Did the hike yesterday with my wife and 2 kids, 1 and 4.  We are experienced hikers and have hiked with the kids in the past, and I wasn't concerned about finding or following the trail, however, I hired a guide as I wanted a bit of security just in case something went awry.  In short, it was plain awesome.  We carried the 1 year old (she'll be 2 later this month) on our backs in a manduca child carrier, and the 4 year old walked for a large part of it although I did carry him from time to time.  It took us about 2 hours as we took a few more breaks than the average person might, and the little guy wasn't all that speedy.  There were more steep bits than I expected but they weren't long.  The trail is in fairly decent shape but there are of course lots of tree roots and miscellaneous rocks so you need to watch your step.  You pass several beautiful beaches on the way to Las Animas.

Our guide, Arturo, was fantastic.  We met him outside our building in PV and we all took the bus down to Boca. He explained much of the flora and fauna during the hike and was completely accommodating given our slowish pace.  Much to our wonderment, he was also amazing with the kids.  He is a part time musician as well and showed up with his flute and 2 huge seed pods from the tabachin tree, both painted in bright colours.  When dry you shake them and the seeds rattle - voila, instant musical instrument!  3 times during the hike he played a tune on his flute while my son danced and shook the big tabachin pod.  Easily one of the best travel videos we've ever taken.  My son kept referring to him as "our friend", which is uncommon for our son as he is typically very stand offish to new people.  Arturo took care of all the bus fares and the boat fare back to Boca as part of his fee.  So glad that we decided to hire him and I wouldn't hesitate to recommend him.  PM me if you want to contact him.

I took a dip as soon as we got to Las Animas.  Water was perfect.

We had lunch on the beach which was great.  I think the restaurant was called Los Conos and it was the northernmost one on the beach.  I had fried red snapper,  which showed up on my plate head, tail and all.  Delish.  Beers (Pacifico) were 30P.

Boat ride back to Boca took maybe 10 minutes and was uneventful.  We packed kid-sized life jackets along in our pack and the kids both seemed to enjoy the boat.
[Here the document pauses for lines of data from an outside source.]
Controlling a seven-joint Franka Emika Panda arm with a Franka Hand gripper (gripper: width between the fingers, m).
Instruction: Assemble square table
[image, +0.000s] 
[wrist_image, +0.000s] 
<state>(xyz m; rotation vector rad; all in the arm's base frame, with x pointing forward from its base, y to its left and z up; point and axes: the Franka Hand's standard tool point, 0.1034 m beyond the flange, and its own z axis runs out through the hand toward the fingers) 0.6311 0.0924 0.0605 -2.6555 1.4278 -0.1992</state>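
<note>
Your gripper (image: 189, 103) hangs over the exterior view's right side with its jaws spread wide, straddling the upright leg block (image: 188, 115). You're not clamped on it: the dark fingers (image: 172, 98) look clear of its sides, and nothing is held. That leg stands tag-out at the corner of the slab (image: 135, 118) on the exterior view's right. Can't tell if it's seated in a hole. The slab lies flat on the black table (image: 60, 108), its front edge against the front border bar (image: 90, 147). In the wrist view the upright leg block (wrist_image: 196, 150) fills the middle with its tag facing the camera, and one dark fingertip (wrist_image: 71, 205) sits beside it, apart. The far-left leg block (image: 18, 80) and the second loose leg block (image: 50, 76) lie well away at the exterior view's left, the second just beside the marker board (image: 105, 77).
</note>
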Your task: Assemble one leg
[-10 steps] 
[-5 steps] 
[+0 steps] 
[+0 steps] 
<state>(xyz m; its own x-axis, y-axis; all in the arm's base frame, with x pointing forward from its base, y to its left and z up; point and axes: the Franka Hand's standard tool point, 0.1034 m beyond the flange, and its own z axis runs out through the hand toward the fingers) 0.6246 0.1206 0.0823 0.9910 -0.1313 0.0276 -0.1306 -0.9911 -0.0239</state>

Easily the best outing of our holiday.  Muchos Gracias Steve.


----------



## T_R_Oglodyte (Apr 9, 2014)

nomadio said:


> Did the hike yesterday with my wife and 2 kids, 1 and 4.  We are experienced hikers and have hiked with the kids in the past, and I wasn't concerned about finding or following the trail, however, I hired a guide as I wanted a bit of security just in case something went awry.  In short, it was plain awesome.  We carried the 1 year old (she'll be 2 later this month) on our backs in a manduca child carrier, and the 4 year old walked for a large part of it although I did carry him from time to time.  It took us about 2 hours as we took a few more breaks than the average person might, and the little guy wasn't all that speedy.  There were more steep bits than I expected but they weren't long.  The trail is in fairly decent shape but there are of course lots of tree roots and miscellaneous rocks so you need to watch your step.  You pass several beautiful beaches on the way to Las Animas.
> 
> Our guide, Arturo, was fantastic.  We met him outside our building in PV and we all took the bus down to Boca. He explained much of the flora and fauna during the hike and was completely accommodating given our slowish pace.  Much to our wonderment, he was also amazing with the kids.  He is a part time musician as well and showed up with his flute and 2 huge seed pods from the tabachin tree, both painted in bright colours.  When dry you shake them and the seeds rattle - voila, instant musical instrument!  3 times during the hike he played a tune on his flute while my son danced and shook the big tabachin pod.  Easily one of the best travel videos we've ever taken.  My son kept referring to him as "our friend", which is uncommon for our son as he is typically very stand offish to new people.  Arturo took care of all the bus fares and the boat fare back to Boca as part of his fee.  So glad that we decided to hire him and I wouldn't hesitate to recommend him.  PM me if you want to contact him.
> 
> ...



I am so glad that you had such a wonderful time, especially with the children. For those who enjoy hikes, isn't this a wonderful trail??  I love hiking on Kaua'i, but when you're on the Kalalau, there isn't a place halfway in where you can kick back and knock down a Pacifico.   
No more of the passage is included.